[Data items]

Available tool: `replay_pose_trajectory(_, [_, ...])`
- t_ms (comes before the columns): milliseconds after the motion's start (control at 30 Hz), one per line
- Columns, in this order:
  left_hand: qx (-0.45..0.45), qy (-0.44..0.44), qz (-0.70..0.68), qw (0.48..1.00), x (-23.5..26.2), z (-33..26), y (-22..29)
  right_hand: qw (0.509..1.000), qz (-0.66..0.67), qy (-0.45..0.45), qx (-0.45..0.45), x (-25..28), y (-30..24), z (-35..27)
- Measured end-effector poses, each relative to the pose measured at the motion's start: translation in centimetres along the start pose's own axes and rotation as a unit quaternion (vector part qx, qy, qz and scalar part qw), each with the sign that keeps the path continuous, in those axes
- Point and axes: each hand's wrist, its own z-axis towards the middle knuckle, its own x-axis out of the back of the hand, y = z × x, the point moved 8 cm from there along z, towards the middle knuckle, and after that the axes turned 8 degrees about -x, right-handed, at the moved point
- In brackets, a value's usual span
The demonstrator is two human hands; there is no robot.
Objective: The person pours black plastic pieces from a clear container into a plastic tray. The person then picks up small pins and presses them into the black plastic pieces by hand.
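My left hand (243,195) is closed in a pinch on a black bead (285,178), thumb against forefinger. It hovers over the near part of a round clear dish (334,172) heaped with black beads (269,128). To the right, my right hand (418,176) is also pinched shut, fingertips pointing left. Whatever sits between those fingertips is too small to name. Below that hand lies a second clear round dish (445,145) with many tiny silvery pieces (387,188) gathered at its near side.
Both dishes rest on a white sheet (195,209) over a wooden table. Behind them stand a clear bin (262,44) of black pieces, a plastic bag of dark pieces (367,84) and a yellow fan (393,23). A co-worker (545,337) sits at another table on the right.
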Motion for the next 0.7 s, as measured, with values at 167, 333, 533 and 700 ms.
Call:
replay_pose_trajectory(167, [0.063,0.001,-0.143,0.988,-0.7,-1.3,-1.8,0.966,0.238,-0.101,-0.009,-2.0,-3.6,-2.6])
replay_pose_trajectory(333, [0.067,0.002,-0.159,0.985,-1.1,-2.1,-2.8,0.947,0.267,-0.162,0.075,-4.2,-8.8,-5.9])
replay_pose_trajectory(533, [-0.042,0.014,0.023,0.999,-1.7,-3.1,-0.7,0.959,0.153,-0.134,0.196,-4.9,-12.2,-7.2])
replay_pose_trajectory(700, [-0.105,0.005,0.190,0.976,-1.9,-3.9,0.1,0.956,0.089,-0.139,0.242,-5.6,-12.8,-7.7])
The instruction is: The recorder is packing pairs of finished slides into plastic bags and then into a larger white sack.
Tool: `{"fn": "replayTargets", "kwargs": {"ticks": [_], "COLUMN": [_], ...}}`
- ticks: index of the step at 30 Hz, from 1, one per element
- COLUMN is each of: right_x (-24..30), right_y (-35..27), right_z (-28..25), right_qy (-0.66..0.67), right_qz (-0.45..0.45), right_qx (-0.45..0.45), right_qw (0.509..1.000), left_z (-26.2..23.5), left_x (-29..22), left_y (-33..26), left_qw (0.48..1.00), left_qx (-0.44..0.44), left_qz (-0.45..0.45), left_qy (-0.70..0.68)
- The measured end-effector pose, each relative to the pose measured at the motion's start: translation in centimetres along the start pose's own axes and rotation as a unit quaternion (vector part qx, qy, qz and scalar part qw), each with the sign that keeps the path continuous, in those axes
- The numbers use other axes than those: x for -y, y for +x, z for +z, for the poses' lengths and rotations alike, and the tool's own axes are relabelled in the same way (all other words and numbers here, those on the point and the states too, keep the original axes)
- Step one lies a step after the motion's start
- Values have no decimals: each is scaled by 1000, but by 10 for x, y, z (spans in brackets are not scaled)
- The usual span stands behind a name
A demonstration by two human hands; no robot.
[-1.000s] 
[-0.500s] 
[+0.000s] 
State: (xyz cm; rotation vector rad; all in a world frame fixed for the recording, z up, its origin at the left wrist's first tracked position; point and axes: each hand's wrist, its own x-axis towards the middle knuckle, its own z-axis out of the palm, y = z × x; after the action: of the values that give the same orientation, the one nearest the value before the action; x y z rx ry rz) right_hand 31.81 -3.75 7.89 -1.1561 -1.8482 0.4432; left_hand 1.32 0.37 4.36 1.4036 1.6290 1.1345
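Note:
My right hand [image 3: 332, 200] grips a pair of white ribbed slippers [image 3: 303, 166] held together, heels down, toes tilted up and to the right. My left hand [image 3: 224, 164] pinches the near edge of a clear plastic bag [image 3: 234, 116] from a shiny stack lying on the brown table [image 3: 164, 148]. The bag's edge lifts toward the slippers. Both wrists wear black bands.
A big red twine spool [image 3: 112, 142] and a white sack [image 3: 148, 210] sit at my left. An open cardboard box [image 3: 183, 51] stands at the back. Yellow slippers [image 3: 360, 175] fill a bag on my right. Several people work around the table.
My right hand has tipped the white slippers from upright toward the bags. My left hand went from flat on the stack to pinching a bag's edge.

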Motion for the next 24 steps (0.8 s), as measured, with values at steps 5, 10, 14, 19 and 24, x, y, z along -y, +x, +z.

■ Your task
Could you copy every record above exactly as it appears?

■ Result for this exercise
Available tool: `replay_pose_trajectory(_, [_, ...])`
- t_ms (comes before the columns): milliseconds after the motion's start (control at 30 Hz), one per line
- Columns, in this order:
  left_hand: qx (-0.45..0.45), qy (-0.44..0.44), qz (-0.70..0.68), qw (0.48..1.00), x (-23.5..26.2), z (-33..26), y (-22..29)
  right_hand: qw (0.509..1.000), qz (-0.66..0.67), qy (-0.45..0.45), qx (-0.45..0.45), x (-25..28), y (-30..24), z (-35..27)
- Measured end-effector poses, each relative to the pose measured at the motion's start: translation in centimetres along the start pose's own axes and rotation as a unit quaternion (vector part qx, qy, qz and scalar part qw), each with the sign that keeps the path continuous, in those axes
- Point and axes: each hand's wrist, its own z-axis towards the middle knuckle, its own x-axis out of the back of the hand, y = z × x, the point moved 8 cm from there along z, towards the middle knuckle, and after that the axes turned 8 degrees about -x, right-handed, at the moved point
- In brackets, a value's usual span
The demonstrator is two human hands; there is no robot.
Objective: The person pours black plastic pieces from a clear container into a plastic tray. The person then picks up small pins and presses them into the black plastic pieces by hand.
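My left hand (243,195) is closed in a pinch on a black bead (285,178), thumb against forefinger. It hovers over the near part of a round clear dish (334,172) heaped with black beads (269,128). To the right, my right hand (418,176) is also pinched shut, fingertips pointing left. Whatever sits between those fingertips is too small to name. Below that hand lies a second clear round dish (445,145) with many tiny silvery pieces (387,188) gathered at its near side.
Both dishes rest on a white sheet (195,209) over a wooden table. Behind them stand a clear bin (262,44) of black pieces, a plastic bag of dark pieces (367,84) and a yellow fan (393,23). A co-worker (545,337) sits at another table on the right.
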Motion for the next 0.7 s, as measured, with values at 167, 333, 533 and 700 ms.
Call:
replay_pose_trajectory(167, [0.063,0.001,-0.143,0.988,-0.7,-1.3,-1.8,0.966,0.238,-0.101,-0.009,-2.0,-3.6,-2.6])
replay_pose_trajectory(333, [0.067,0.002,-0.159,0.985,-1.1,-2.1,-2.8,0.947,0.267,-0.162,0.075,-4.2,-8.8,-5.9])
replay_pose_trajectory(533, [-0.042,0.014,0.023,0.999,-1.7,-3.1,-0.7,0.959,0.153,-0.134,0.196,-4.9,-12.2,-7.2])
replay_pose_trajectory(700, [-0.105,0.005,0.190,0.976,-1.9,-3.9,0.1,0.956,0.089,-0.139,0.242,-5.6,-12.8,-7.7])
The instruction is: The recorder is packing pairs of finished slides into plastic bags and then into a larger white sack.
Tool: `{"fn": "replayTargets", "kwargs": {"ticks": [_], "COLUMN": [_], ...}}`
- ticks: index of the step at 30 Hz, from 1, one per element
- COLUMN is each of: right_x (-24..30), right_y (-35..27), right_z (-28..25), right_qy (-0.66..0.67), right_qz (-0.45..0.45), right_qx (-0.45..0.45), right_qw (0.509..1.000), left_z (-26.2..23.5), left_x (-29..22), left_y (-33..26), left_qw (0.48..1.00), left_qx (-0.44..0.44), left_qz (-0.45..0.45), left_qy (-0.70..0.68)
- The measured end-effector pose, each relative to the pose measured at the motion's start: translation in centimetres along the start pose's own axes and rotation as a unit quaternion (vector part qx, qy, qz and scalar part qw), each with the sign that keeps the path continuous, in those axes
- The numbers use other axes than those: x for -y, y for +x, z for +z, for the poses' lengths and rotations alike, and the tool's own axes are relabelled in the same way (all other words and numbers here, those on the point and the states too, keep the original axes)
- Step one lies a step after the motion's start
- Values have no decimals: each is scaled by 1000, but by 10 for x, y, z (spans in brackets are not scaled)
- The usual span stands behind a name
A demonstration by two human hands; no robot.
[-1.000s] 
[-0.500s] 
[+0.000s] 
State: (xyz cm; rotation vector rad; all in a world frame fixed for the recording, z up, its origin at the left wrist's first tracked position; point and axes: each hand's wrist, its own x-axis towards the middle knuckle, its own z-axis out of the palm, y = z × x; after the action: of the values that give the same orientation, the one nearest the value before the action; x y z rx ry rz) right_hand 31.81 -3.75 7.89 -1.1561 -1.8482 0.4432; left_hand 1.32 0.37 4.36 1.4036 1.6290 1.1345
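Note:
My right hand [image 3: 332, 200] grips a pair of white ribbed slippers [image 3: 303, 166] held together, heels down, toes tilted up and to the right. My left hand [image 3: 224, 164] pinches the near edge of a clear plastic bag [image 3: 234, 116] from a shiny stack lying on the brown table [image 3: 164, 148]. The bag's edge lifts toward the slippers. Both wrists wear black bands.
A big red twine spool [image 3: 112, 142] and a white sack [image 3: 148, 210] sit at my left. An open cardboard box [image 3: 183, 51] stands at the back. Yellow slippers [image 3: 360, 175] fill a bag on my right. Several people work around the table.
My right hand has tipped the white slippers from upright toward the bags. My left hand went from flat on the stack to pinching a bag's edge.
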
Motion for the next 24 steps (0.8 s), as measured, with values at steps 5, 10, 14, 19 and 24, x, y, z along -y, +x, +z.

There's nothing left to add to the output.